ASSIGNED TASK. Your response needs to be the data below, retyped exactly.

═══

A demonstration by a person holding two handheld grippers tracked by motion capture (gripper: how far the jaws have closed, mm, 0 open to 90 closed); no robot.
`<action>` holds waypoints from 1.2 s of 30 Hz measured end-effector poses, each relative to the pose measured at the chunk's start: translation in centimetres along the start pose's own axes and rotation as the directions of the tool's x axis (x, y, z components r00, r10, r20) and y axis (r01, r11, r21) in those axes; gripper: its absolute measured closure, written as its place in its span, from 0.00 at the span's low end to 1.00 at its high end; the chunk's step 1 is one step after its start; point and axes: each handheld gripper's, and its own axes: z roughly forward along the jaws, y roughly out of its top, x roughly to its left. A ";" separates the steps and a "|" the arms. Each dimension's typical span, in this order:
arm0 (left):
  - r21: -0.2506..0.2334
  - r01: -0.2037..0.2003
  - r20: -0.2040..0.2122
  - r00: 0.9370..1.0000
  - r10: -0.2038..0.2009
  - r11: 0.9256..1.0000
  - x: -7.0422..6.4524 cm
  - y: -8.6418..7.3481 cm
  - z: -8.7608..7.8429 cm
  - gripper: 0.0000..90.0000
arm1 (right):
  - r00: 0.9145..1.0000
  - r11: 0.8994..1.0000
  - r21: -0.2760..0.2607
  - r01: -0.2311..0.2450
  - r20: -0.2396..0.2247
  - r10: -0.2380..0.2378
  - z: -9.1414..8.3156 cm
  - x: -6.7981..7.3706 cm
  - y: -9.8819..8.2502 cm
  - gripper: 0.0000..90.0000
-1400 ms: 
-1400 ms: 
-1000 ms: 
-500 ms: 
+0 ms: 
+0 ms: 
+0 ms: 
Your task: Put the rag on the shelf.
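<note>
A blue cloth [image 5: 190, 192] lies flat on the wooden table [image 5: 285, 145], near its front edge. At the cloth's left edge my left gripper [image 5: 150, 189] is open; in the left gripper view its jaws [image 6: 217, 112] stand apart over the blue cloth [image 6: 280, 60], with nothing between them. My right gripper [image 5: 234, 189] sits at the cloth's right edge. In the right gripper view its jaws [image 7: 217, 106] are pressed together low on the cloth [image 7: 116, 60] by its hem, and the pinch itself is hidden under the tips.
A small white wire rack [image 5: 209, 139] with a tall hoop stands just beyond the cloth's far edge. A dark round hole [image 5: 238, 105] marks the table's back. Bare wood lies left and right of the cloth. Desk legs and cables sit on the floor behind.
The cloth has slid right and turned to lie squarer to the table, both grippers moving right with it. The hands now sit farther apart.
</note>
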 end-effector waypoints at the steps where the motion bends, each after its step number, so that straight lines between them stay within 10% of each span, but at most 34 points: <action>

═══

EXERCISE RESULT.
A demonstration by a person holding two handheld grippers tracked by motion capture (gripper: how far the jaws have closed, mm, 0 open to 90 closed); no robot.
`<action>` holds waypoints from 1.2 s of 30 Hz measured end-effector poses, each relative to the pose measured at the chunk's start: translation in centimetres along the start pose's own axes and rotation as the directions of the tool's x axis (x, y, z components r00, r10, r20) and y axis (r01, r11, r21) in those axes; gripper: its absolute measured closure, written as its place in its span, from 0.00 at the span's low end to 1.00 at its high end; the chunk's step 1 is one step after its start; point and axes: each handheld gripper's, and its own axes: z roughly forward along the jaws, y roughly out of its top, x roughly to its left. A ";" separates the steps and a "|" the arms. Each dimension's typical span, in this order:
arm0 (left):
  - r21: -0.2506..0.2334
  - r01: -0.2037..0.2003
  - r20: -0.2040..0.2122
  - r00: 0.9370..1.0000
  - r10: -0.2038..0.2009
  - r11: 0.9256..1.0000
  - x: -7.0422..6.4524 cm
  - y: -8.6418..7.3481 cm
  - z: -8.7608..7.8429 cm
  - gripper: 0.0000..90.0000
arm1 (right):
  - r00: 0.9145..1.0000
  - r11: 0.8994..1.0000
  - r21: -0.2760..0.2607
  - r01: -0.2311..0.2450
  - r20: -0.2396..0.2247
  - r10: -0.2380..0.2378
  - z: -9.1414..8.3156 cm
  - x: -6.7981..7.3706 cm
  - y: -9.8819..8.2502 cm
  - gripper: 0.0000..90.0000
-1400 ms: 
-1400 ms: 
-1000 ms: 
-500 ms: 
+0 ms: 
+0 ms: 
+0 ms: 
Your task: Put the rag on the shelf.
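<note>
A blue cloth [image 5: 190, 192] lies flat on the wooden table [image 5: 285, 145], near its front edge. At the cloth's left edge my left gripper [image 5: 150, 189] is open; in the left gripper view its jaws [image 6: 217, 112] stand apart over the blue cloth [image 6: 280, 60], with nothing between them. My right gripper [image 5: 234, 189] sits at the cloth's right edge. In the right gripper view its jaws [image 7: 217, 106] are pressed together low on the cloth [image 7: 116, 60] by its hem, and the pinch itself is hidden under the tips.
A small white wire rack [image 5: 209, 139] with a tall hoop stands just beyond the cloth's far edge. A dark round hole [image 5: 238, 105] marks the table's back. Bare wood lies left and right of the cloth. Desk legs and cables sit on the floor behind.
The cloth has slid right and turned to lie squarer to the table, both grippers moving right with it. The hands now sit farther apart.
</note>
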 end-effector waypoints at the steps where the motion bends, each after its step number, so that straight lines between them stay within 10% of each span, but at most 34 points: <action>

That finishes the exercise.